71 Comments
Apr 12·edited Apr 12

Yes, I used to think I was a very smart person, smartest in most rooms I entered. I now realize I had never entered any really smart rooms. I now say publicly and often that Scott Alexander is the smartest person I have ever encountered as well as one the best explainers--and his commenters are often nearly that smart and persuasive as well. It has been humbling to recognize what a truly smart person looks like . . . but also a great blessing.

Expand full comment

Hear, hear.

It's worth emphasizing two things, one about Scott and one about Lumina:

1. "Critique" is in a sense too strong a word for my thoughts on Scott. I think he's chosen a role that suits him and does incredibly good work in that role; my interest in writing that was in sketching out why it strikes me as a consciously chosen role and the tradeoff and sense of wistfulness inherent in it. Standing above the fray has benefits, but it also means he started a crescendo in ~2014 in a symphony he has of yet not precisely finished. "Takes Scott Alexander seriously" is the common thread among the great majority of thinkers I enjoy and my own intellectual journey was both heavily within communities his work spawned and heavily inspired by his work; however he chooses to take his path, I'm very glad he's taking it.

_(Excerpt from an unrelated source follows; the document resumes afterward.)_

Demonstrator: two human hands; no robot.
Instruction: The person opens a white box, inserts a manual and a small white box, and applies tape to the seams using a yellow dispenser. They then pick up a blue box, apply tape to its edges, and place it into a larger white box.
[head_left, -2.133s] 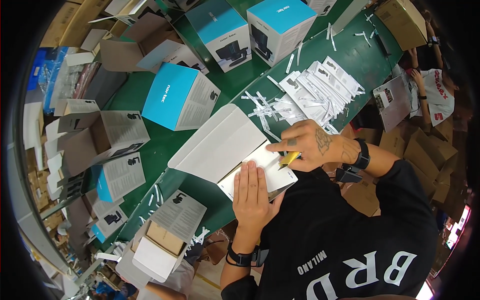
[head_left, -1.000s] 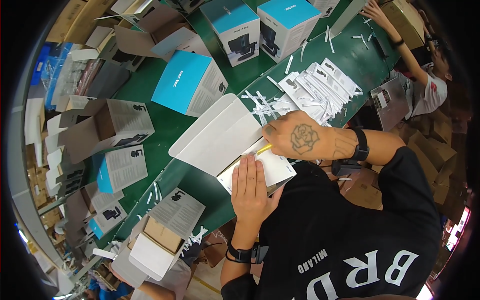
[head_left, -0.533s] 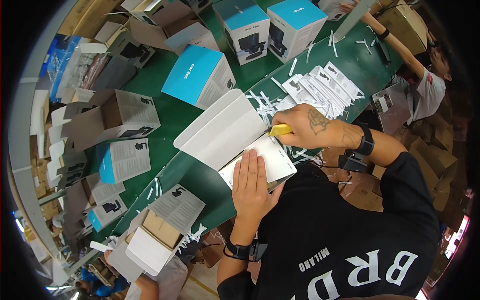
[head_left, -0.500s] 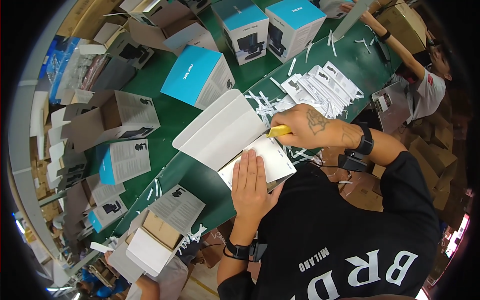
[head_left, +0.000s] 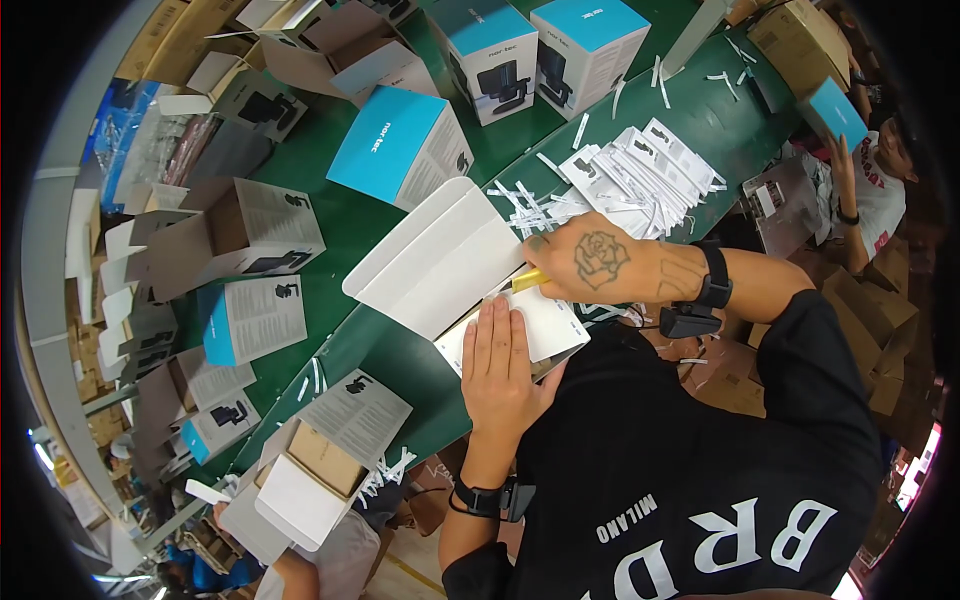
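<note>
In front of me is a carton with a wide white flap (head_left: 430, 262) standing open on its far-left side. My left hand (head_left: 502, 358) lies flat on the carton's white top panel (head_left: 550, 328), fingers stretched and close together. In my right hand (head_left: 585, 262) is a yellow-handled cutter (head_left: 530, 280), fingers wrapped round it. The cutter is at the crease between flap and panel, just beyond my left fingertips. Its blade is hidden from view. A wrist strap with a small black device is on each forearm.
Beyond my right hand lie a pile of printed leaflets (head_left: 640, 170) and scattered white strips (head_left: 525, 210). Blue-topped cartons (head_left: 400, 145) stand across the green table (head_left: 370, 350). Another person's open carton (head_left: 320, 465) is at lower left; a co-worker at right holds a blue box (head_left: 835, 110).
My right hand and the cutter have moved left along the crease, toward my left fingertips. My left hand stays in place. At right, the co-worker has lifted a blue box off the table.
</note>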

2. On Lumina in particular, while I have sounded my own excitement as well (https://x.com/tracewoodgrains/status/1778632308334993484) I do want to pair it with a note of caution, inspired in part by a mutual friend. The people taking it right now are the clinical trials, and trials do exist for a reason. Many things that sound plausible and good in vacuums do not work in vacuums, and the notes I'm hearing from people with reason to know are basically "We'll see."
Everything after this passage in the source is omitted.